Define characteristics that categorize the group of people about which you’d like to know something. This can be very general (general consumer) to very specific (HR managers from Pittsburgh working in healthcare).

Step 2: Define subgroups
This step is optional. Are there any factors that could affect in any way what it is that you’re trying to measure?

If not, skip this step. If so, write them down.

In survey sampling, you want to ensure that your sample is as representative as it can possibly be to the population you defined in Step 1. This will help in the analysis, and the following example will show you how.

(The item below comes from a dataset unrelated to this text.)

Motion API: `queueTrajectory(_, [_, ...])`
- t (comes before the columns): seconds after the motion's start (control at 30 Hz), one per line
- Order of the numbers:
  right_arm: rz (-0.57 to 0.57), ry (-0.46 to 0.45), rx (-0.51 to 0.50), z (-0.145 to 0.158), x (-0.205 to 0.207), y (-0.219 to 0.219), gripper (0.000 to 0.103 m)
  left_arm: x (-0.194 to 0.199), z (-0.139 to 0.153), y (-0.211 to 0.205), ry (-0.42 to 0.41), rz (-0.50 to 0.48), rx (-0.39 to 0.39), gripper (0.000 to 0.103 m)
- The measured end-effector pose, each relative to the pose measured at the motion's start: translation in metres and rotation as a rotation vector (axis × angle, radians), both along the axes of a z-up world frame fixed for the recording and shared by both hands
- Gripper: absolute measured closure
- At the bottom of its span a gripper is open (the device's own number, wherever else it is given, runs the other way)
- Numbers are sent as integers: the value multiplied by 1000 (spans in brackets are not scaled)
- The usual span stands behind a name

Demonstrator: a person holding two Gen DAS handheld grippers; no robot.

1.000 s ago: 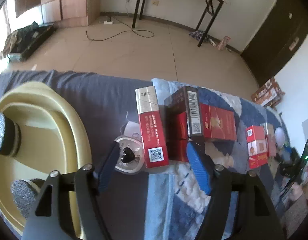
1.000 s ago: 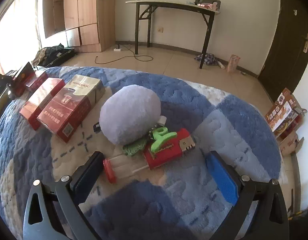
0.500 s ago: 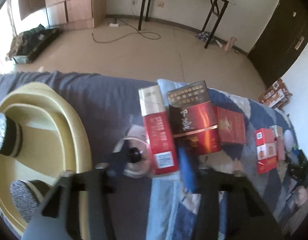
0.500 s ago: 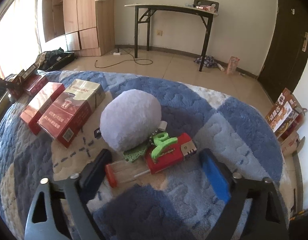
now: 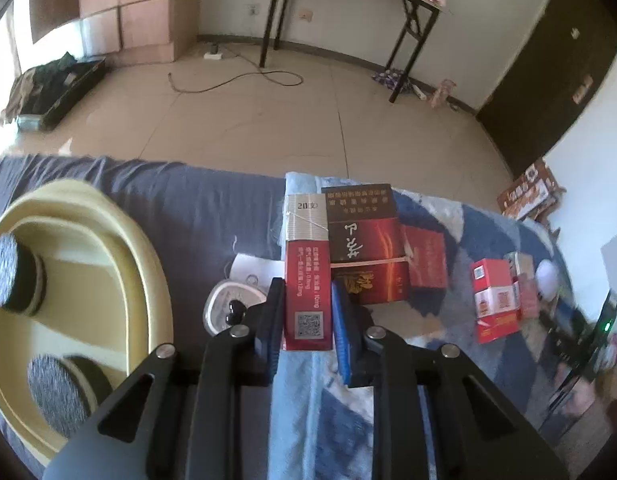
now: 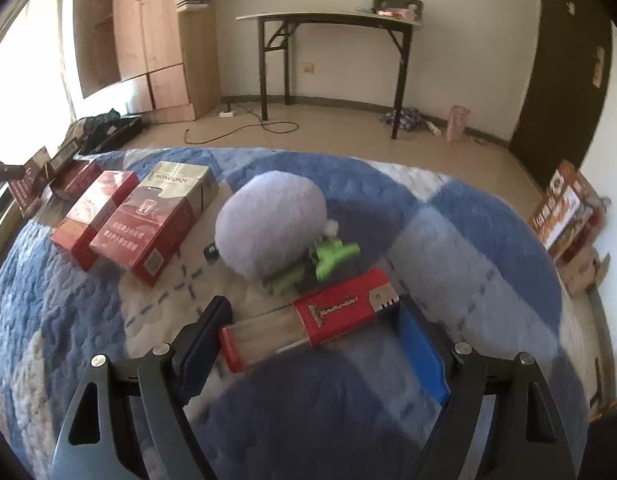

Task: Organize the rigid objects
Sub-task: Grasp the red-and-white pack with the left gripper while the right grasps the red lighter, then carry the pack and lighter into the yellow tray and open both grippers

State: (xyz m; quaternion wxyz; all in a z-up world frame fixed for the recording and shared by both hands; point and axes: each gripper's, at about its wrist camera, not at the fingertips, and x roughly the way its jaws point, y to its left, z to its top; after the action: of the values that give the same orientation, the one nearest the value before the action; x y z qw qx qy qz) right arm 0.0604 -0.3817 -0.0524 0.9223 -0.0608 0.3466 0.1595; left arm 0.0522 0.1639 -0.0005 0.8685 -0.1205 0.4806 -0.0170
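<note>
Grippers frame our two targets on the quilt: our left gripper (image 5: pixel 308 322) is clenched on the red carton (image 5: pixel 307 276), its long axis running away from us beside the dark carton (image 5: pixel 362 240). Our right gripper (image 6: pixel 308 344) is released, straddling the red lighter box (image 6: pixel 308 320) lying crosswise, plush ball (image 6: pixel 270 224) beyond it.

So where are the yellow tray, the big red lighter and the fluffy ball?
yellow tray (image 5: pixel 148 248): left wrist view, on its rim.
red lighter (image 6: pixel 336 310): right wrist view, on its red body.
fluffy ball (image 6: pixel 268 220): right wrist view, on its middle.
</note>
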Motion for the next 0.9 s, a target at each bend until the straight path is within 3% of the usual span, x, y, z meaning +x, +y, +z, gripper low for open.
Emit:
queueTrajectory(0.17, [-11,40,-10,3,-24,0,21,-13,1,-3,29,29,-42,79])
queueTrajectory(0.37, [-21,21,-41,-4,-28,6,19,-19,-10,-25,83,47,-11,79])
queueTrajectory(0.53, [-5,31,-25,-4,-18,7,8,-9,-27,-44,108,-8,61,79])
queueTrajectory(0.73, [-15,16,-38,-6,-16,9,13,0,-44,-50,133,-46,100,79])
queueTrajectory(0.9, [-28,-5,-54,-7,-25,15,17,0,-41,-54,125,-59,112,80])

Example: Let’s say your last survey included a question asking whether the respondent followed the ABC TV show “Dancing with the Stars.” The raw results come in saying that 61.5% of your 800 respondents follow the show. Breaking that number down by gender we find that 39% of males followed the show and 73% of females watched the show.

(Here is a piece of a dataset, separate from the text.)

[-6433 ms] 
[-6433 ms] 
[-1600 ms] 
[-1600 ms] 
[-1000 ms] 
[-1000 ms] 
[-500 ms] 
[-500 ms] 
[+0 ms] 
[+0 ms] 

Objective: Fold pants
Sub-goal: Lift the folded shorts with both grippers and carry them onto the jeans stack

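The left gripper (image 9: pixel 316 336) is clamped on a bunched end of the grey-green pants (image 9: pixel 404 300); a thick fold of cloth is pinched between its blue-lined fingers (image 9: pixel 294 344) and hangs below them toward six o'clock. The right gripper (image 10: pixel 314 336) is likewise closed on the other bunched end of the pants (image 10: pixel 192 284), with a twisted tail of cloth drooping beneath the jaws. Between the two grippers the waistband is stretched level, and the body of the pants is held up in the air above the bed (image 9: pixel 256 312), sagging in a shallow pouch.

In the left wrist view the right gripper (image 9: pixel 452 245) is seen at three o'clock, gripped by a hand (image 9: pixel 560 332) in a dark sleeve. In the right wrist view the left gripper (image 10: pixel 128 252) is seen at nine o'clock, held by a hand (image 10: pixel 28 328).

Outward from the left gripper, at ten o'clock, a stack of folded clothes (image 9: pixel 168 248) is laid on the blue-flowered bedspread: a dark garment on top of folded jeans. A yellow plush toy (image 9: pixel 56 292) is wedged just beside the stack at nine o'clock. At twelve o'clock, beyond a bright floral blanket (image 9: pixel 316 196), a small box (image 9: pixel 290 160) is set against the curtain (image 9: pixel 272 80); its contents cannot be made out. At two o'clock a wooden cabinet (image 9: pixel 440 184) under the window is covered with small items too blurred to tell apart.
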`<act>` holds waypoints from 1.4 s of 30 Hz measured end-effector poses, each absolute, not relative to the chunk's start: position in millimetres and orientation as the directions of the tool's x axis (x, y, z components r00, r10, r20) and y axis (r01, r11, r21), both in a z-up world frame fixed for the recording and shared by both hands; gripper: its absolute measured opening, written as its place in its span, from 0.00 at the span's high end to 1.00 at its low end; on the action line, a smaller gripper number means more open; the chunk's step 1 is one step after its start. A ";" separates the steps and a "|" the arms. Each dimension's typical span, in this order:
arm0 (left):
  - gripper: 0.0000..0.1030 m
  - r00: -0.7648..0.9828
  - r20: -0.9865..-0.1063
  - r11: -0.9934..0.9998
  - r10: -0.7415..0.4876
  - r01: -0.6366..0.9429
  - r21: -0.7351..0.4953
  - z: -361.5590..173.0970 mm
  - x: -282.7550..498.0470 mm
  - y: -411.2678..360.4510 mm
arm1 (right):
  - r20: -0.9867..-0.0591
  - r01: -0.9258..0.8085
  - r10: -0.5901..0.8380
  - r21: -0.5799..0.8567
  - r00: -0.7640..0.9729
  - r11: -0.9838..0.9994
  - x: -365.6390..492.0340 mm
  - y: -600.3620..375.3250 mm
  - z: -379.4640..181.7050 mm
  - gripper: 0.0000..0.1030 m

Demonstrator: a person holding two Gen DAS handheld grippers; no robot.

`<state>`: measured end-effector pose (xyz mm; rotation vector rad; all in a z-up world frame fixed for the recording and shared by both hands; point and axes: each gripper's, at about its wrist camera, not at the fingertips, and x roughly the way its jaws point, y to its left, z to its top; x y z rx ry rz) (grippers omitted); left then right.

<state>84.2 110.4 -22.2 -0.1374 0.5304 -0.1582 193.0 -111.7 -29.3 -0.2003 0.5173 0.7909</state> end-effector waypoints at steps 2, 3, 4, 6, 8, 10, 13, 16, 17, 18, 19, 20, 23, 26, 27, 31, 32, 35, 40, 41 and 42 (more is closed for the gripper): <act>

Now, let’s put gender into the equation. Let’s say that, out of all your respondents, 65% were female and 35% were male. Assuming that gender amongst TV watchers is an even 50/50 split, females are overrepresented in your sample and we would like to down-weight them. We then find that the weighted proportion of respondents following the show is 56%.

We see how defining additional subgroups in our sample helped us get a more accurate estimate. The more granular you get in your design, the more accurate your estimates will be.

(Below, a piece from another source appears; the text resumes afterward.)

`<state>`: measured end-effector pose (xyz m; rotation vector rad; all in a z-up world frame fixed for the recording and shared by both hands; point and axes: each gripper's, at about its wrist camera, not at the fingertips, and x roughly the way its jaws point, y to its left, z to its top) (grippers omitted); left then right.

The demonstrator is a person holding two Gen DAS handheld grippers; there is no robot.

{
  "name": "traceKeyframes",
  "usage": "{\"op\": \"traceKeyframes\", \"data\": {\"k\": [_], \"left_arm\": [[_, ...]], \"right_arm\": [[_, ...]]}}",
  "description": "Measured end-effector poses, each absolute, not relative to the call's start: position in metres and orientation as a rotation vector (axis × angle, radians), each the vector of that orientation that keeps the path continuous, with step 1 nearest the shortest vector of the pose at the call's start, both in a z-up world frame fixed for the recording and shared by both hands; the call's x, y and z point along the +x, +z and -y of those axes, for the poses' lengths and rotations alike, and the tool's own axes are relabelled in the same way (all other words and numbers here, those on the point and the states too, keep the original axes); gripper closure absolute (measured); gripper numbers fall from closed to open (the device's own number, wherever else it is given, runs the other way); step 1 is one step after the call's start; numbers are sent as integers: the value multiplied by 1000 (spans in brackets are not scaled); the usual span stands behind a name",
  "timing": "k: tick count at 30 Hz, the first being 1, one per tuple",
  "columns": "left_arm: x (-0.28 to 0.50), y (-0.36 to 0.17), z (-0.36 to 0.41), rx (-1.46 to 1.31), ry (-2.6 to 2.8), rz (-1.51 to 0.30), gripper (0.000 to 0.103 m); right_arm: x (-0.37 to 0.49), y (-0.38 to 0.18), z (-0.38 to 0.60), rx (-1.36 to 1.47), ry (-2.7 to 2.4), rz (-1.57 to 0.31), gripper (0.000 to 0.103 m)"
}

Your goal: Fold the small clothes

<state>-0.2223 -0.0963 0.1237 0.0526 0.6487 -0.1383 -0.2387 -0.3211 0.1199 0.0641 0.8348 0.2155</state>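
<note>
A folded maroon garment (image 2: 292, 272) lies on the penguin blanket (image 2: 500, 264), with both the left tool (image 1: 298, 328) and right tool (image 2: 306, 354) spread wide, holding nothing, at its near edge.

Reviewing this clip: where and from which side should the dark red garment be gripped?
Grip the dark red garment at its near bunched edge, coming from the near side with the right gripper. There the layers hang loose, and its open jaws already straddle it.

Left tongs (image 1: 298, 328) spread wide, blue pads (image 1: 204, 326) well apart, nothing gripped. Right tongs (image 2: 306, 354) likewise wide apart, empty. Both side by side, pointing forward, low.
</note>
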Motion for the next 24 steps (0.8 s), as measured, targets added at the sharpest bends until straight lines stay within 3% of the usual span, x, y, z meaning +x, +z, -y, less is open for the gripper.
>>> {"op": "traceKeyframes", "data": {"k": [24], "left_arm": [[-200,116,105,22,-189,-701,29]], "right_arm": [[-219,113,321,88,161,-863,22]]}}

Have subgroups within your subgroups? Repeat Step 2 as many times as needed.

Step 3: Determine sampling design
The sampling design for your study depends on how you defined the groups in Steps 1 and 2.

Simple Random Sample: You skipped Step 2 altogether, and everybody in the group has the same chance of being selected. You’re performing a simple random sample of the population you defined.

Probability Proportional to Size (PPS) Sample: You skipped Step 2, but some individuals had a higher probability of selection based on some criterion.

Stratified Sample: You defined subgroups in Step 2, and possibly even subgroups within the subgroups. Each subgroup is considered a stratum, and the sample weights for each individual are the same within each stratum.

Cluster Sample: You went crazy.

Some people call this multi-stage sampling, essentially where you perform a sample from a large group, take a sample from the sample you already selected, and so forth as much as is necessary. This is the most complex sampling method both in design and analysis.

Whatever your design is, you can incorporate it into your analysis with any basic statistical software (SPSS, SAS, STATA, R). There’s more on sampling design and analysis than we can possibly blog about, but we’ve found these to be the most common.